Tim membuka penampilan di grup 4 kategori Boys 15, dengan kemenangan 18-0 atas Skalborg Sk dari Denmark, lantas menang 2-0 atas Walddorfer SV (Jerman), dan unggul 6-0 atas Linkoping Kenty DF (Swedia).
Di fase gugur, tim asuhan Iskandar memulai aksi dengan menang telak 6-0 atas Solvesborgs GIF (Swedia). Mereka lalu menekuk tim Brasil, Interesporte/Boca dengan 2-0, melumat SC Weitmar 45 (Jerman) 4-0, lalu di perempat final memukul Kinna IF (Swedia), 2-1.
Pada semifinal Sabtu dini hari WIB, LKG SKF kalah tipis 2-3 dari Stjarnan 1 (Eslandia), dan terhentilah penampilan mereka di Piala Gothia 2018.
Secara total, tim LKG-SKG Indonesia mencetak 42 gol dari delapan laga dan kebobolan empat gol. Tim ini dipuji para penonton Swedia sebagai tim yang selalu bermain cantik dan penuh semangat juang. Para penonton dari Rusia, Inggris, Swedia, Malaysia, Kanada, dan warga Indonesia di Swedia selalu mendukung tim ini saat berlaga.
Bahkan, para wartawan Swedia memuji tim asal Indonesia itu sebagai tim yang bermain dengan teknik tinggi, sportif, fair play, dan layak dicontoh para pemain remaja dalam hal kepatuhan terhadap aturan dan semangat juang.

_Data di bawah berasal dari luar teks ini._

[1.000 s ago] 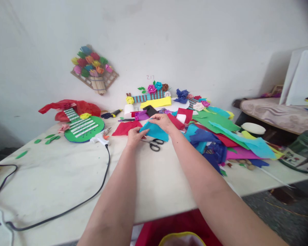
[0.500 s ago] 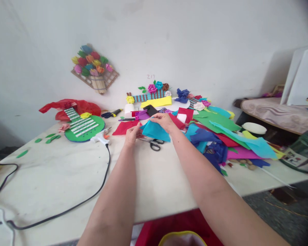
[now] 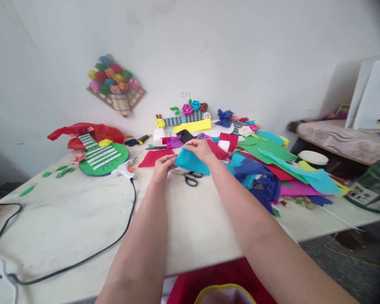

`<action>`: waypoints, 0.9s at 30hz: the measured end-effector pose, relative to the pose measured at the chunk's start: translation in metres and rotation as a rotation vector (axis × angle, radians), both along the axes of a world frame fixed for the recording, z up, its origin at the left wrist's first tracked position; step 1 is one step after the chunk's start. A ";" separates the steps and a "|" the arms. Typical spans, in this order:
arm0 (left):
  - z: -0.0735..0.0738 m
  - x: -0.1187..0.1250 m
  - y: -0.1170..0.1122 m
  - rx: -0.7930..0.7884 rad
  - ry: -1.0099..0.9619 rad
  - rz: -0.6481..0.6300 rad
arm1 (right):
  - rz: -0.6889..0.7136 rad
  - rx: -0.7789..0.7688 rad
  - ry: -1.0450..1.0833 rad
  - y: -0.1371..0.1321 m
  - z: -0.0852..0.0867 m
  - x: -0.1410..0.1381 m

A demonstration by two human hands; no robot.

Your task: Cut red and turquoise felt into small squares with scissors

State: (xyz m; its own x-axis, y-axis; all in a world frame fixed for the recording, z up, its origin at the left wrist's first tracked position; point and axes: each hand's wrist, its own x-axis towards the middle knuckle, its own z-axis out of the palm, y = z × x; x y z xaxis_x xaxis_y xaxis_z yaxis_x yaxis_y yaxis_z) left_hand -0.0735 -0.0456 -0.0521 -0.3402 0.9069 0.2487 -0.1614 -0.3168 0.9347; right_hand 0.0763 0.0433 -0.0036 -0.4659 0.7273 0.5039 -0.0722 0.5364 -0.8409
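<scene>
A light blue piece of crepe paper is held above the table between both hands. My left hand pinches its left corner. My right hand pinches its upper edge from the far side. Black-handled scissors lie on the table just under the paper. A red paper sheet lies flat behind my left hand.
A white glue gun with a black cord lies left. A green round craft and red plastic bag sit beyond it. A heap of coloured paper covers the right side. Paper flower crafts stand against the wall.
My left hand shifted slightly up and right along the blue paper's left corner, and the paper rose a little. My right hand stayed in place.
</scene>
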 end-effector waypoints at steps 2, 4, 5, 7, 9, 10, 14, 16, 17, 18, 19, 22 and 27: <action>0.000 0.000 -0.001 0.005 -0.029 -0.018 | -0.014 0.005 -0.001 0.000 0.000 0.000; 0.001 0.000 -0.001 0.012 -0.052 -0.025 | -0.025 0.005 0.005 0.000 0.001 -0.001; 0.001 0.000 -0.001 0.017 -0.062 -0.024 | -0.025 0.001 0.011 0.000 0.001 -0.001; 0.001 0.000 -0.002 0.029 -0.074 -0.013 | -0.025 -0.008 0.019 -0.001 0.002 -0.001; 0.001 0.001 -0.002 0.033 -0.070 -0.001 | -0.030 -0.012 0.021 -0.002 0.003 -0.001; 0.001 0.000 -0.003 0.026 -0.057 0.004 | -0.036 -0.009 0.018 -0.003 0.003 -0.001; 0.000 -0.002 -0.003 -0.007 0.060 0.045 | -0.052 0.018 0.021 -0.002 0.002 -0.003; 0.000 -0.003 -0.003 0.007 0.122 0.072 | -0.054 0.031 0.029 0.000 0.000 -0.005; 0.000 -0.003 -0.003 0.022 0.141 0.083 | -0.054 0.036 0.030 0.001 -0.001 -0.006; 0.001 -0.003 -0.003 0.036 0.152 0.089 | -0.054 0.041 0.032 0.002 -0.002 -0.007; 0.001 -0.003 -0.003 0.049 0.154 0.090 | -0.053 0.046 0.032 0.003 -0.003 -0.008; 0.003 -0.002 -0.004 0.046 0.128 0.066 | -0.055 0.061 0.039 0.006 -0.005 -0.011; 0.003 -0.002 -0.004 -0.002 0.131 0.078 | -0.101 0.125 0.024 0.009 -0.009 -0.013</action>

”Bagi pemain remaja, gelar juara bukan tujuan utama. Belajar menjadi pemain berteknik tinggi, patuh terhadap aturan, bermental baja, dan berkarakter positif adalah yang utama, agar terbawa terus sampai menjadi pemain profesional,” kata Iskandar, pelatih tim LKG SKF, Senin (23/7/2018) malam, setiba mereka di Jakarta.